# Getting beyond frustrated with vets



## Kat (Jul 12, 2011)

I have not had any luck finding a vet I actually like yet, it's driving me crazy! 3 years and 4 vets, meeting a 5th one tonight. Ruby has had the beginning stages of pigmentary keratitis since she was 6-9 months old on one eye. At her last year checkup my new vet pointed it out and said we would just keep an eye on it because I told her it hasn't changed since she was a baby. Then this year I had a different vet for the checkup because the other one went on maternity leave. I told her about Rubys eye and how it did change a bit, the brown did spread a bit further up her eye. She took literally a two second glance at it and said it was fine. I called today to talk to the vet again, and they told me to make another appointment and get it rechecked.

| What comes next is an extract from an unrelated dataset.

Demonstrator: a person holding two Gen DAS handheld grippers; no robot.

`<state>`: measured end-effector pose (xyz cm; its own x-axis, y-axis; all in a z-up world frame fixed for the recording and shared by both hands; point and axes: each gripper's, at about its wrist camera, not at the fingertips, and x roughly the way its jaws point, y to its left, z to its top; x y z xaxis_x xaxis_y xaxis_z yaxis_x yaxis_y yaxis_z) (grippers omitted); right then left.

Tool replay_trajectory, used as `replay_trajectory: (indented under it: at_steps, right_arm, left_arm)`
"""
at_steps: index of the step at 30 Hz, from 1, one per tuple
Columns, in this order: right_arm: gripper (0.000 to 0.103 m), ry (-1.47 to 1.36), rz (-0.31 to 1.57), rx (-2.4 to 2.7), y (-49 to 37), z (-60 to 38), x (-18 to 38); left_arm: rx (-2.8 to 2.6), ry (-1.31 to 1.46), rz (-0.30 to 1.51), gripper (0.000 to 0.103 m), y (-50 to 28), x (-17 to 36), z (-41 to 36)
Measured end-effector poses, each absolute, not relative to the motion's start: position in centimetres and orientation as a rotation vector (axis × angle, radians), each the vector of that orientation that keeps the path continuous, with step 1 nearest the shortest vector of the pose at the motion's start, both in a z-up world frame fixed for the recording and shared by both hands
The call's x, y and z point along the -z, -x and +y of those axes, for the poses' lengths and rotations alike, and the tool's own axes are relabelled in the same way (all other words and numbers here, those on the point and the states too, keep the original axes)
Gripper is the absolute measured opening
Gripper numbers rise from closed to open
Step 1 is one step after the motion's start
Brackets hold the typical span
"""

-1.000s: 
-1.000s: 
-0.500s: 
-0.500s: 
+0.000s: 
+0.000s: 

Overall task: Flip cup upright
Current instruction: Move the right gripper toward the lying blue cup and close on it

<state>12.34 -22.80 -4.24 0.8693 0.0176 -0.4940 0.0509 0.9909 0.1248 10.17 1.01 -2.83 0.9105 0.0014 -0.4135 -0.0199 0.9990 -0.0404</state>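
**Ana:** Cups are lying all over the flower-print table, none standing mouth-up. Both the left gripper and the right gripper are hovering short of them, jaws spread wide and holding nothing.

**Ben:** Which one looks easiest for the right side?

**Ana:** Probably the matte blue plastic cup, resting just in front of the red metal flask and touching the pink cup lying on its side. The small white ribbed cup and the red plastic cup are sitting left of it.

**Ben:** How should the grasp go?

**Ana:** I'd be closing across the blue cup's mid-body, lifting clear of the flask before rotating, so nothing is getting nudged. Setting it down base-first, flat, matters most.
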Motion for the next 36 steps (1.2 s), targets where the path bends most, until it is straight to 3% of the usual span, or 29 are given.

I am not going to pay them again for something she barely looked at. Last year when I was a new client, they were so amazing and thorough and I was so impressed with the clinic, now that I'm not new, they really don't seem to care anymore. That has happened with every vet I go to, it's magical the first time, they want so badly to impress me and make me stick with them, then they slack off. I'm paying 75 dollars for a physical exam, I want my dogs to be examined from top to bottom, that's a lot of money! 

I'm going to a new clinic tonight with Ruby, they have better tools and machines to actually look at the eyes. I want a second opinion, and I want to start putting her on drops to slow the progression of the PK. My current vet has never even done any tests to make sure her tear production is healthy. 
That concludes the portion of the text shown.